Matthew Vollmer, assistant professor in the Department of English at Virginia Tech, has just published his second book this year thanks to a Literature Fellowship in Prose from the National Endowment for the Arts.

This prestigious $25,000 fellowship provided the time and resources to write two books so quickly. Vollmer said his recent works emerged from his efforts to make each class a new experience for his students.

“As a professor, I use the opportunity to teach creative writing as a way to look at art,” Vollmer said. “And I am as inspired by what happens in the classroom as by what happens outside of it.”

Vollmer’s most recent release, “Fakes,” hit the shelves in October. He describes it as an anthology of stories from renowned authors that masquerade as other forms of writing. Vollmer and his co-author David Shields contend that they’ve gathered 40 short fictions that they’ve found to be seriously hilarious and irresistibly teachable.

Released earlier this year, “Inscriptions for Headstones” is a collection of 30 autobiographical essays that take the form of one-sentence epitaphs. This book came directly from one of Vollmer’s class assignments and he ran with and expanded the idea to produce it.

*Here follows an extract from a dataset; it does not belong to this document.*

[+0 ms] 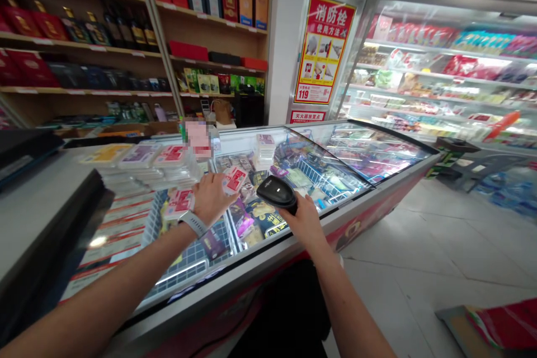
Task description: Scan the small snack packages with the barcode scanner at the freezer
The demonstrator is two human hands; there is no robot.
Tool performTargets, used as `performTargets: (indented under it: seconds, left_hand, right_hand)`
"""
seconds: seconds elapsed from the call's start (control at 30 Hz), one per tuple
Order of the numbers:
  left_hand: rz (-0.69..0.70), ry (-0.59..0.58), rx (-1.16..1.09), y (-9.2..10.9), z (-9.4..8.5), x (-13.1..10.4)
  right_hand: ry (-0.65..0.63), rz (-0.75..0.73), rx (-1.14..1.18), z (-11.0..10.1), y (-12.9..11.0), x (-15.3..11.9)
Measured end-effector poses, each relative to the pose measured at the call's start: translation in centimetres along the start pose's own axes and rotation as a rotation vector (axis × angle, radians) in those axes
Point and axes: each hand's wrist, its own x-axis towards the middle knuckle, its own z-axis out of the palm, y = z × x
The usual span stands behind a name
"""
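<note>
One red-printed pack [235, 180] juts from gripping left fingers [215, 183]; right fingers [299, 205] clasp a scanner [276, 191].

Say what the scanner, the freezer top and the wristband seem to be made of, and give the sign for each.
Scanner: probably hard plastic, glossy black; bright highlights lie on its smooth shell.
Freezer top: likely glass, though clear plastic is possible; it is see-through and carries streaks of reflected light.
Wristband: perhaps silicone or rubber, pale grey and fairly matt; it curves snugly.
</note>
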Motion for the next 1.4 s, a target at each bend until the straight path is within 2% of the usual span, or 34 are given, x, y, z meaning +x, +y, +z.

The New York Times declared Vollmer’s stories to be "expertly structured and utterly convincing, (and) represent the arrival of a strong new voice."

“Instead of writing a single, pithy generalization of my life,” Vollmer said, “I zeroed in on highly specific moments and allowed myself to digress, to wander, and explore.”

A native of Andrews, N.C., Vollmer earned a bachelor of arts degree in English from the University of North Carolina, a master of arts in English from North Carolina State University, and a master of fine arts in fiction writing from the Iowa Writers' Workshop.